[[ Data to use, beginning ]]

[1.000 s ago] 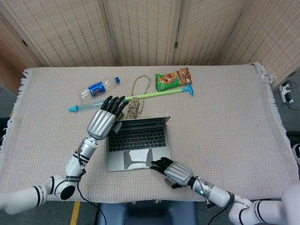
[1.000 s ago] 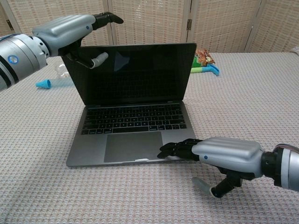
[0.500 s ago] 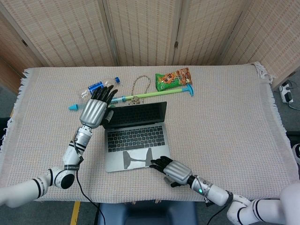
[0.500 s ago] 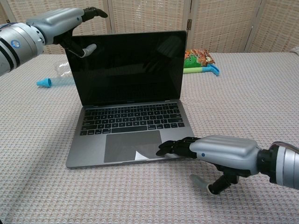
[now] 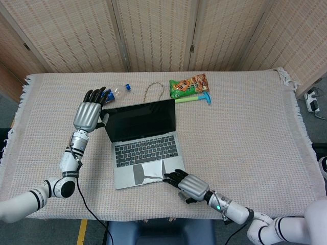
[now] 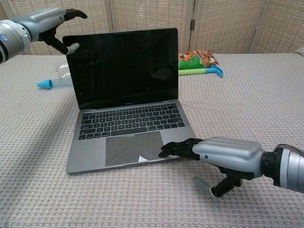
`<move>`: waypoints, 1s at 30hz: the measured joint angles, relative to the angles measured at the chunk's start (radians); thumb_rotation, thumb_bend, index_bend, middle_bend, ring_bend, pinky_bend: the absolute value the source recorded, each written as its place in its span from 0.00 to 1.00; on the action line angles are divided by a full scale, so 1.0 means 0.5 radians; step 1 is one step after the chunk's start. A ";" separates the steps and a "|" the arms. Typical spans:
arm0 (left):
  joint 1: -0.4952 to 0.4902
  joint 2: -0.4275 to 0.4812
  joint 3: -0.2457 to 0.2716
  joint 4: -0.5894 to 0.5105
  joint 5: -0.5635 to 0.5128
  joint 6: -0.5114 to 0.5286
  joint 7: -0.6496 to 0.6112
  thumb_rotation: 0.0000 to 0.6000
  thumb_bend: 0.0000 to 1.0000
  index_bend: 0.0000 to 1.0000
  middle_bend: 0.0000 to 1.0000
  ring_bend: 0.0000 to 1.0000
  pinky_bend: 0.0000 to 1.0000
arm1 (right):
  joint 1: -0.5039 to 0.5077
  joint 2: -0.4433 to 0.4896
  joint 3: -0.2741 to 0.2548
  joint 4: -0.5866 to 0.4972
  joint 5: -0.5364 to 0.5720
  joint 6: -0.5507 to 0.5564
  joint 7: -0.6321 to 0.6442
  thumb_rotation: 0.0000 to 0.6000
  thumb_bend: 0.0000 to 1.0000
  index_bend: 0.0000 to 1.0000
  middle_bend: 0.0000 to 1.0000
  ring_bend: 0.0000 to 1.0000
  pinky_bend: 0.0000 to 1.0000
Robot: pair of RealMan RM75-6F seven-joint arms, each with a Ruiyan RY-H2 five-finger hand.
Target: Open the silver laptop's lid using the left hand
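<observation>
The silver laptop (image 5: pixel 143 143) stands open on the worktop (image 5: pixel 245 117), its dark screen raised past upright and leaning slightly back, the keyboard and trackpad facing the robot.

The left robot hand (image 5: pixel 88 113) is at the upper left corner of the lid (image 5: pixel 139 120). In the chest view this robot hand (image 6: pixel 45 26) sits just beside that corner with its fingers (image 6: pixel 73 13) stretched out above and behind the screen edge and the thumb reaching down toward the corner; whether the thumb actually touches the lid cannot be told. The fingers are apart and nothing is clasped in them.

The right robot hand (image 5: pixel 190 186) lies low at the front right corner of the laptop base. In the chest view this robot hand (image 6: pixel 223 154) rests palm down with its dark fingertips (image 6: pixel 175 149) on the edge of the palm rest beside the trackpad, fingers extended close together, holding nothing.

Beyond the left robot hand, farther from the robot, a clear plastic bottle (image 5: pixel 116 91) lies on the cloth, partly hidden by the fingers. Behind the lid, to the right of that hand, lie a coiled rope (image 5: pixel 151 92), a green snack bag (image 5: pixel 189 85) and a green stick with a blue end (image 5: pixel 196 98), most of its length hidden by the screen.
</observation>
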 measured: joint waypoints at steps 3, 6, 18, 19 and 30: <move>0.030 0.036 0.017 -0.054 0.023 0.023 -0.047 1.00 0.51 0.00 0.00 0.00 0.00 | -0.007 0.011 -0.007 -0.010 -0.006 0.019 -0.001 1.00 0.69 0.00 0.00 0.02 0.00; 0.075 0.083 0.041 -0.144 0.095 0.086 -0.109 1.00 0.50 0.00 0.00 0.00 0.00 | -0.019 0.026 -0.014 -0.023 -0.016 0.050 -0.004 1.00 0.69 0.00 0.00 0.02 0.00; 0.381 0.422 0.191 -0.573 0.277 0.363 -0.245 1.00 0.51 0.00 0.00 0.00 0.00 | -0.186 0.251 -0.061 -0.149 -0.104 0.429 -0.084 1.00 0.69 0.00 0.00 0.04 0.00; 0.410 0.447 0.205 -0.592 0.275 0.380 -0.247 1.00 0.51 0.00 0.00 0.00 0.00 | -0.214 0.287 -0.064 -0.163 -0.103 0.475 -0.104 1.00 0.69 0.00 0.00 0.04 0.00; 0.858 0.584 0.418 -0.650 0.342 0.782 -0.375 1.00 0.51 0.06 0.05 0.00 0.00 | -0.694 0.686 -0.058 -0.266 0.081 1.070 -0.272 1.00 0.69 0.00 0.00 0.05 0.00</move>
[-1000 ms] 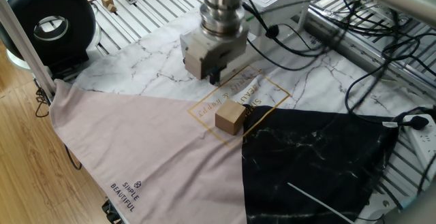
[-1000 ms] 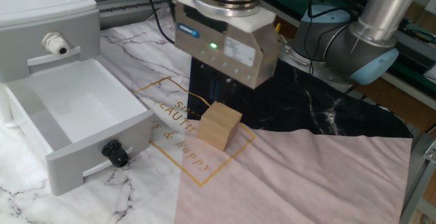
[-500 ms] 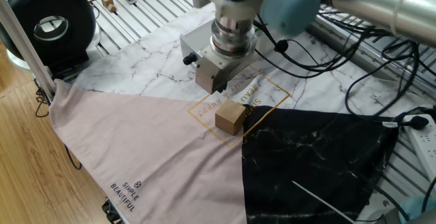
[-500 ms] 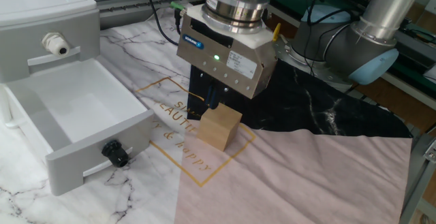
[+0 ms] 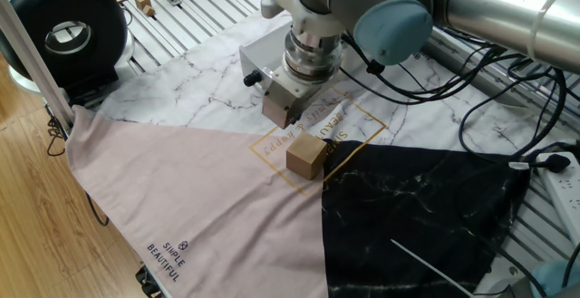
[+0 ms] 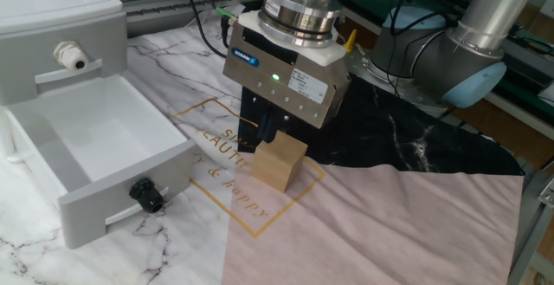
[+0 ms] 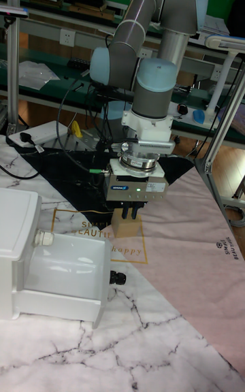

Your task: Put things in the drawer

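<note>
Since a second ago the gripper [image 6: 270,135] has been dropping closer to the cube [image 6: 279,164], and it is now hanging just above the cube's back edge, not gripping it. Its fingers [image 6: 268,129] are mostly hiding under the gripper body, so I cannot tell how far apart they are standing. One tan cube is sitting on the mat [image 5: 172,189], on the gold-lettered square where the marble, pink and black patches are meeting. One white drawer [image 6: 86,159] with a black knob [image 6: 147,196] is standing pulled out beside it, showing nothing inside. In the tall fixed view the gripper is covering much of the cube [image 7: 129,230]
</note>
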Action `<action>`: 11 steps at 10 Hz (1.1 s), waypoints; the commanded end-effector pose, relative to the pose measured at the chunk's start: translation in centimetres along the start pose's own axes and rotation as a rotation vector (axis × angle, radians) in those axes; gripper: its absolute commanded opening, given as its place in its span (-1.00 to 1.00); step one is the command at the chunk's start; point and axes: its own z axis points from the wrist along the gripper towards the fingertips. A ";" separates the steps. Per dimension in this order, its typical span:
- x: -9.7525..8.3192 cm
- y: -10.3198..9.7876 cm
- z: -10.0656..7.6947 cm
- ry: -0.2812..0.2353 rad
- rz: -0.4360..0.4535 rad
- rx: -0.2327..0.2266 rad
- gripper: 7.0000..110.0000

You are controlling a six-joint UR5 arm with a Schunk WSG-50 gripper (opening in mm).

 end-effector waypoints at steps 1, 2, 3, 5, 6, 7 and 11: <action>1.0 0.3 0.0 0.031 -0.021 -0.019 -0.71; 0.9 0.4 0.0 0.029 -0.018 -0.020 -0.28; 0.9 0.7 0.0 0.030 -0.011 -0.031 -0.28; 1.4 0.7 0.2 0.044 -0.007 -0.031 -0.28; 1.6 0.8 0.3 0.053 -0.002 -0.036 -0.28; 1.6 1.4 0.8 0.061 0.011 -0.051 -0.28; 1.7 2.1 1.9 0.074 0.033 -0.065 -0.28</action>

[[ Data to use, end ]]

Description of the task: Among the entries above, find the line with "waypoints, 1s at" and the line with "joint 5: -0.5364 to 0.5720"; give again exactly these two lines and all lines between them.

Solution to this problem:
`<move>`: waypoints, 1s at 30hz: the measured joint angles, relative to the angles measured at the chunk's start (radians); thumb_rotation, thumb_bend, index_bend, middle_bend, ring_bend, pinky_bend: the absolute value the source recorded, each written as its place in its span from 0.00 to 1.00; on the action line angles are divided by a full scale, so 1.0 means 0.5 radians; step 1 is one step after the chunk's start. A ";" separates the steps and a "|" the arms. Typical spans:
arm0 (left):
  joint 1: -0.4952 to 0.4902
  joint 2: -0.4275 to 0.4812
  joint 3: -0.2457 to 0.2716
  joint 4: -0.5894 to 0.5105
  joint 5: -0.5635 to 0.5128
  joint 6: -0.5114 to 0.5286
  joint 7: -0.6496 to 0.6112
  thumb_rotation: 0.0000 to 0.6000
  thumb_bend: 0.0000 to 1.0000
  index_bend: 0.0000 to 1.0000
  middle_bend: 0.0000 to 1.0000
  ring_bend: 0.0000 to 1.0000
  pinky_bend: 0.0000 to 1.0000
arm1 (right):
  joint 1: -0.5039 to 0.5077
  joint 2: -0.4433 to 0.4896
  joint 3: -0.2741 to 0.2548
  joint 4: -0.5866 to 0.4972
  joint 5: -0.5364 to 0.5720

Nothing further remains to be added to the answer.